**The problem**
Where the line containing "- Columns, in" appears, end the copy there, keeping that line; start from the first line of the entries, copy exactly, and omit pictures.

Items listed in a dataset
━━━━━━━━━━━━━━━━━━━━

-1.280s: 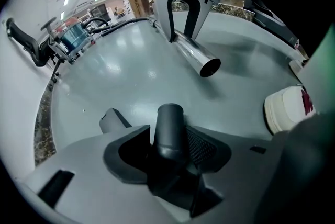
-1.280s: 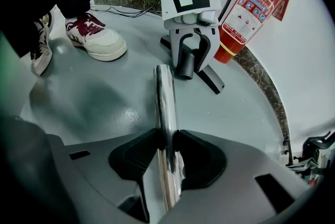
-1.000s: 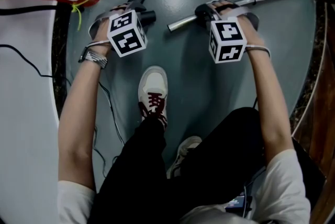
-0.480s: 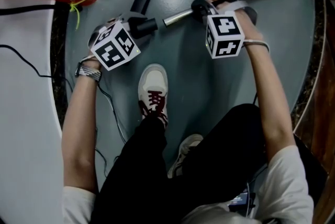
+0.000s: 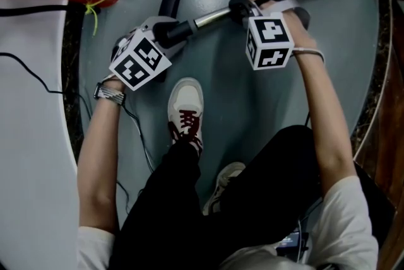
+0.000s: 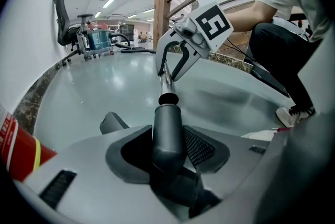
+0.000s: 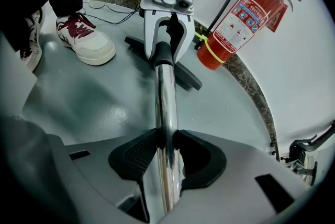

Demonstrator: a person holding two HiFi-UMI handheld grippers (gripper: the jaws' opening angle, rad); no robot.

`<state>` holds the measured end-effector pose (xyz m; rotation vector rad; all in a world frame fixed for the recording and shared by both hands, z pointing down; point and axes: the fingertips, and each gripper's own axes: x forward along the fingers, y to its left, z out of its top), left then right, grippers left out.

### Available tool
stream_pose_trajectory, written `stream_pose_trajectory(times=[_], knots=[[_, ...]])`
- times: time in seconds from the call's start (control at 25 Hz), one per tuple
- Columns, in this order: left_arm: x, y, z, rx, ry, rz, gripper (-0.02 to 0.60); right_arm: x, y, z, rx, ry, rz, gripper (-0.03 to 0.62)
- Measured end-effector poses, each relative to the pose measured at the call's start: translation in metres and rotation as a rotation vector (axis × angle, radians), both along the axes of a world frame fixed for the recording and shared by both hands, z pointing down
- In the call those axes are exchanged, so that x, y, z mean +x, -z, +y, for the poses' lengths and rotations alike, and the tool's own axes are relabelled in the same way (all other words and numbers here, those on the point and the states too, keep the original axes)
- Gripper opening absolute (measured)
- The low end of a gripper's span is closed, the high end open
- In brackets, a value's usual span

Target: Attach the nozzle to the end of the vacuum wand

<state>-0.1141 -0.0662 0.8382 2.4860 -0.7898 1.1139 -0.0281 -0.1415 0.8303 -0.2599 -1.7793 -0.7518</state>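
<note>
Squeezing the fat dark nozzle (image 6: 167, 131) by its neck between the pads of the left gripper (image 5: 169, 30), jaws wide to fit it. Pinching the thin shiny wand (image 7: 166, 97) between the pads of the right gripper (image 5: 243, 9), jaws about half shut. Lined up straight, wand tip right at the nozzle mouth just past the left jaws, ready to push together.

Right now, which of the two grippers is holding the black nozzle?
The left gripper: its jaws clamp the black nozzle, while the right gripper clamps the chrome vacuum wand instead.
</note>
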Motion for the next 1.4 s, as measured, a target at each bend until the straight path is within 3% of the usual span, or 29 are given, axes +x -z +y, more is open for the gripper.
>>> stream_pose_trajectory(times=[0.48,1.4], knots=[[-0.002,0.008,0.001,0.015,0.061,0.044,0.186,-0.010,0.005,0.002,0.011,0.007,-0.001,0.149],[-0.003,0.006,0.003,0.005,0.066,0.024,0.186,-0.014,-0.003,0.011,0.002,0.035,0.015,0.149]])
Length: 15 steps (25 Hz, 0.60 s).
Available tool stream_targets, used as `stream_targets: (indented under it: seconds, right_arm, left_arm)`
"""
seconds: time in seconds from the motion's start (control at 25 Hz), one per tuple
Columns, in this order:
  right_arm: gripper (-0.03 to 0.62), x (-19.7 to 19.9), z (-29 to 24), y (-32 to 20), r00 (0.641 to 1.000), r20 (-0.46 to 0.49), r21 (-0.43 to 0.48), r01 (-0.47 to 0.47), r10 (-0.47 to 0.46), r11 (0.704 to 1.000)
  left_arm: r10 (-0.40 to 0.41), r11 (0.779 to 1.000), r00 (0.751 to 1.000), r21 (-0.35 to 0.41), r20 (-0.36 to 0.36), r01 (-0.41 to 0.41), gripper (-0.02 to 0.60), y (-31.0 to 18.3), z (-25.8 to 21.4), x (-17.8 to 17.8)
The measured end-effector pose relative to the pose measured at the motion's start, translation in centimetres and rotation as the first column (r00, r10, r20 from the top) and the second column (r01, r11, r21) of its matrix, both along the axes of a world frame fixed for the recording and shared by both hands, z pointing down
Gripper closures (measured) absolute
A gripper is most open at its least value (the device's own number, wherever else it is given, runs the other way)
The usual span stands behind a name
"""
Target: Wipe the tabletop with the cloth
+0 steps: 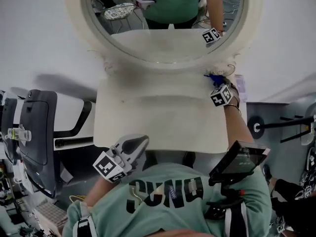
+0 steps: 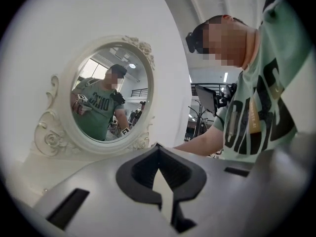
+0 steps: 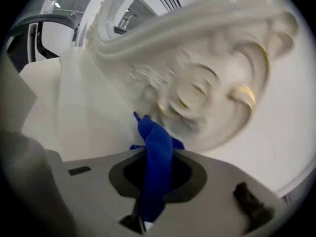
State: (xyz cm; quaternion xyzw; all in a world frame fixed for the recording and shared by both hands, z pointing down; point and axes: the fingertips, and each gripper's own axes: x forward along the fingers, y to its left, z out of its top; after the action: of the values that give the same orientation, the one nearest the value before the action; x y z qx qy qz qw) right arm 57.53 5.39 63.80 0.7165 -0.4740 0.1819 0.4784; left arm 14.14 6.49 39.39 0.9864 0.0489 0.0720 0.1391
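Observation:
The cream tabletop (image 1: 163, 117) of a vanity stands below a round mirror (image 1: 168, 23). My right gripper (image 1: 216, 81) is at the table's far right corner, right against the carved mirror frame (image 3: 207, 93). It is shut on a blue cloth (image 3: 154, 137), which sticks out past the jaws toward the frame; in the head view only a scrap of the cloth (image 1: 214, 77) shows. My left gripper (image 1: 139, 141) hangs at the table's near edge by my torso, off the tabletop, jaws together and empty. The left gripper (image 2: 158, 154) points toward the mirror (image 2: 111, 98).
A dark padded chair (image 1: 39, 132) stands left of the table. A black stand (image 1: 281, 125) and cables sit at the right. A dark screen device (image 1: 239, 162) hangs at my chest. White wall lies behind the mirror.

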Motion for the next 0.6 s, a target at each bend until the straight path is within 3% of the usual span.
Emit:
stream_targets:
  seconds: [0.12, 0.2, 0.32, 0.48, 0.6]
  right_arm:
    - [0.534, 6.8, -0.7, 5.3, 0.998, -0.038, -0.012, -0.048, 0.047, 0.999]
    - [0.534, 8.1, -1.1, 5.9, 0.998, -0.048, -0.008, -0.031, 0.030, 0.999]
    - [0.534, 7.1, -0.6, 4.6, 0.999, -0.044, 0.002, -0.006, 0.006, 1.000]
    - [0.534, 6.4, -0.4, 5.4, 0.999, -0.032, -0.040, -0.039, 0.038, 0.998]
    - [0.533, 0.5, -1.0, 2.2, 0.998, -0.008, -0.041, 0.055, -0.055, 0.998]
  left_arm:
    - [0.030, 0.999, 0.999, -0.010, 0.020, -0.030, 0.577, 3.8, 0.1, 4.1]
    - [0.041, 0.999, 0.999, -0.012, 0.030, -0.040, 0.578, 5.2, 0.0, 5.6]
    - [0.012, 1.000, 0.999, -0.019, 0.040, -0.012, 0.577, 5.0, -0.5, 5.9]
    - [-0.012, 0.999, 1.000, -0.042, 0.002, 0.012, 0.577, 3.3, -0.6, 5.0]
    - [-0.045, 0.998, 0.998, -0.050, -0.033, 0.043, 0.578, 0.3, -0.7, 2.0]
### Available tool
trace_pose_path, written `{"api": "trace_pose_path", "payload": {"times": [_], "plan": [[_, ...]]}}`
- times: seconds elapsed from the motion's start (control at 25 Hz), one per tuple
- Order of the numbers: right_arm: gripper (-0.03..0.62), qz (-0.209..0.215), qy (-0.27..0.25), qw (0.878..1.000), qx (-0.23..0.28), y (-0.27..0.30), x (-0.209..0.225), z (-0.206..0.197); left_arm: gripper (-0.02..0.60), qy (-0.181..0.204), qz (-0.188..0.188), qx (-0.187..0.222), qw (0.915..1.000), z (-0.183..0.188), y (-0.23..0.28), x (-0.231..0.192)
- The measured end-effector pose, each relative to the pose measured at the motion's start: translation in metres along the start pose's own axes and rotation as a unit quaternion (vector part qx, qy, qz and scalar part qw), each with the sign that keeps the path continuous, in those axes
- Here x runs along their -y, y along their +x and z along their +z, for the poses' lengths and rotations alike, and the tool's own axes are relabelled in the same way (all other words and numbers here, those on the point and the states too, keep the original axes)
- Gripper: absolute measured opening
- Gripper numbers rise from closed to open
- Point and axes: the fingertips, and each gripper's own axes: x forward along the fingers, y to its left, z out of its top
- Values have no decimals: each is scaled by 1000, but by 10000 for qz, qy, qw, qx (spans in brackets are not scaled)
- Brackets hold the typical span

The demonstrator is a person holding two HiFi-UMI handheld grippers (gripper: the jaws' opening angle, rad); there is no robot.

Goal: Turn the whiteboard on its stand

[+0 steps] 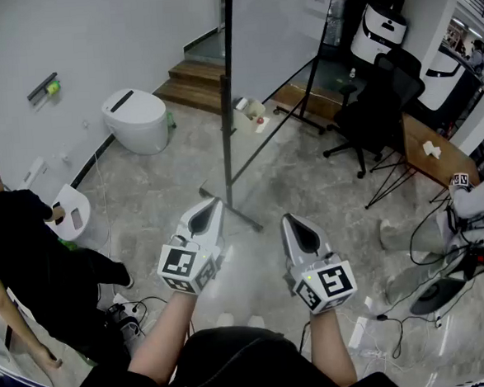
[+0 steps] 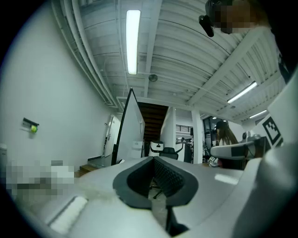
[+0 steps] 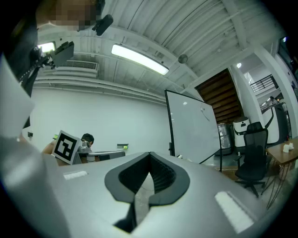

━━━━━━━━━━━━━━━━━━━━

**Answer to this problem**
-1.280s: 
-1.280s: 
-1.000s: 
-0.480s: 
+0.000s: 
+0.000s: 
+0.000s: 

Demonstrator: a person holding two HiFi-UMI handheld grippers (gripper: the jaws' opening angle, rad); no robot.

`<state>` holds the measured end-effector pose (xyz m; rotation vector rad; all in a world frame fixed for the recording and shared by both hands, z pointing down; point and axes: the fingertips, and each gripper's own axes: x forward along the fingers, y to its left, z out of its top), left then right, grippers left out.

### Available tool
stream_pose_trajectory, written `stream_pose_trajectory(times=[_], knots=[[_, ...]])`
- times: time in seconds from the call's start (control at 25 Hz), one per tuple
- Columns, in this order: left_arm: x, y, z, rx, ry, rz, gripper (-0.02 to 0.60); right_arm: x, y, z, rx, ry, rz, gripper (-0.03 to 0.62)

That wraps up the exercise.